■ To do
Make an exact copy of the whole listing, but leave its pictures out.

____

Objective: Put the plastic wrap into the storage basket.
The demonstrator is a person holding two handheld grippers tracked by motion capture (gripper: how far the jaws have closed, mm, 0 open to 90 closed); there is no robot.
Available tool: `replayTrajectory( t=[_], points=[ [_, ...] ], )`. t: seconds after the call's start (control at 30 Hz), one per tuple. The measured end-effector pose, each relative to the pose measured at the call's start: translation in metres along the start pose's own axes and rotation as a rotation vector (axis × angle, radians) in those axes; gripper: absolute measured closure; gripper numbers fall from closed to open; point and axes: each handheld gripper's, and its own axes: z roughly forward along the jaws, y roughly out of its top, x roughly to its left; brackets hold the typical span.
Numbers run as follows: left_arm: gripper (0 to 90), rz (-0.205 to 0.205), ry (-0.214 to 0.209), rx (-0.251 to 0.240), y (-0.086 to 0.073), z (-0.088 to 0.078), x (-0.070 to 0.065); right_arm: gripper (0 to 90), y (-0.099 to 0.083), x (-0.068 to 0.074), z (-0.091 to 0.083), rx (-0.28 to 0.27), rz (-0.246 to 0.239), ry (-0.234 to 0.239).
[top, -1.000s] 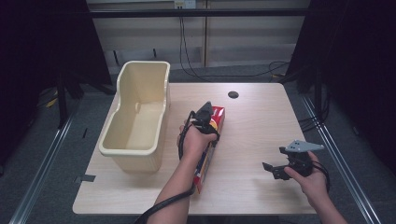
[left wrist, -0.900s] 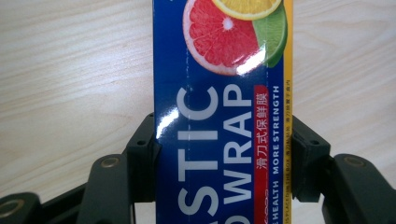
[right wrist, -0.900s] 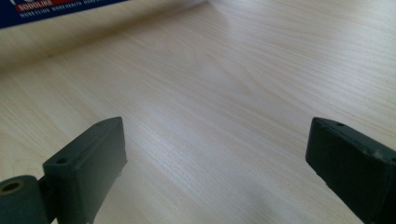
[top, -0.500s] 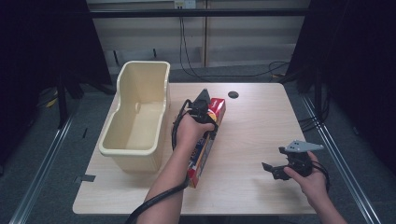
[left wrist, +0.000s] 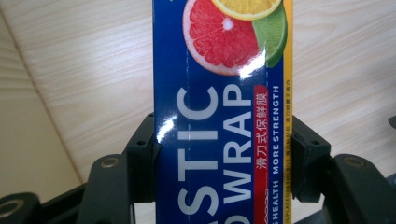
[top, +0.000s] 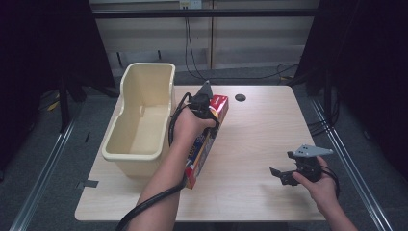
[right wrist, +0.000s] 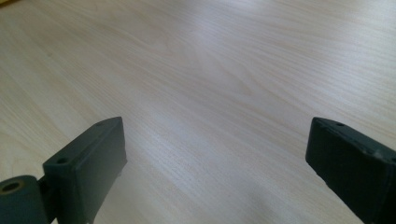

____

■ Solution to this exercise
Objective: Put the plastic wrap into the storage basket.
The demonstrator is a person holding two handheld grippers tracked by motion capture (gripper: how far the jaws have closed, mm, 0 open to 90 closed); there is no robot.
Available tool: `replayTrajectory( t=[_], points=[ [_, ...] ], )`. t: seconds after the call's start (control at 30 Hz), one per tuple. The measured end-effector pose, each relative to the pose measured at the call's start: translation in metres along the start pose's own axes and rotation as a rotation vector (axis × angle, radians) in those axes; gripper: absolute measured closure; gripper numbers fall from closed to open; point and axes: each handheld gripper's, and its own axes: z roughly forward along the jaws, y roughly out of its top, x roughly to its left; brackets hold the typical span.
Numbers run as follows: left_arm: gripper (0 to 90), rz (-0.205 to 0.205), ry (-0.214 to 0.209), rx (-0.251 to 0.240), y (-0.086 to 0.073), z (-0.088 to 0.078), x (-0.070 to 0.065); right_arm: gripper (0 to 90), y (-0.099 to 0.083), x (-0.068 to 0.074), z (-0.091 to 0.083), rx (-0.28 to 0.27), rz (-0.246 to 0.239), ry (-0.234 to 0.239).
[top, -1.000s] 
[left wrist, -0.900s] 
[right wrist, -0.900s] 
[top, -0.500s] 
[left wrist, +0.000s] 
[top, +0.000s] 
[right wrist, +0.000s] 

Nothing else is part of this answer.